Consider grade point average in college. Thanks to grade inflation, most students now get A’s and B’s, but a few range all the way down to F. With that kind of low ceiling, the high-achieving males cannot pull up the male average, but the loser males will pull it down. The result will be that women will get higher average grades than men – again despite no difference in average quality of work.

The opposite result comes with salaries. There is a minimum wage but no maximum. Hence the high-achieving men can pull the male average up while the low-achieving ones can’t pull it down. The result? Men will get higher average salaries than women, even if there is no average difference on any relevant input.

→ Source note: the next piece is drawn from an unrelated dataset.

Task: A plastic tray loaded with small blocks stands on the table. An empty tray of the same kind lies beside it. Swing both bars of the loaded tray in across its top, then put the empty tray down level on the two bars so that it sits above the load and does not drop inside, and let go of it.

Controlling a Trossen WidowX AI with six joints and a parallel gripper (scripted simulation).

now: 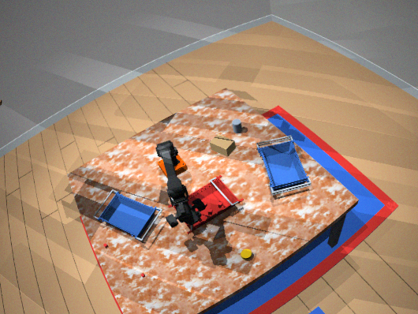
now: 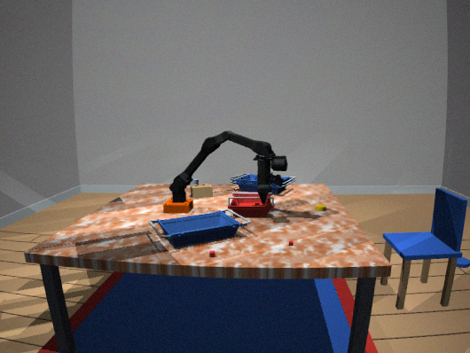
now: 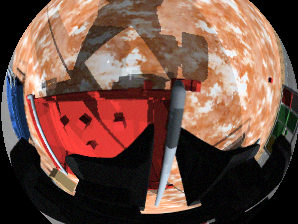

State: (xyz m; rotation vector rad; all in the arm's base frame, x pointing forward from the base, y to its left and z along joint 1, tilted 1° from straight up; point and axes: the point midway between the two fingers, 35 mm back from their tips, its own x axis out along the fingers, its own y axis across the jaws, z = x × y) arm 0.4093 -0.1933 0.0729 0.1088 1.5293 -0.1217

I went to the Pacific Science Center’s monthly Science with a Twist nerdfest today. $15 gets you a free drink, a bunch of food and chocolate, a chance to run around a children-sized museum, a lecture on the evolutionary aspects of pairbonding, and a nausea-inducing KISS laser show. Sweet.

The lecture on pairbonding was the most interesting part. Apparently men go into hormonal cycles that synchronize with the women they’re living with. I disagreed with the researcher’s conclusions (he begins from the assumption that monogamy is a cross-cultural human trait – dubious, to say the least) but it was fascinating data.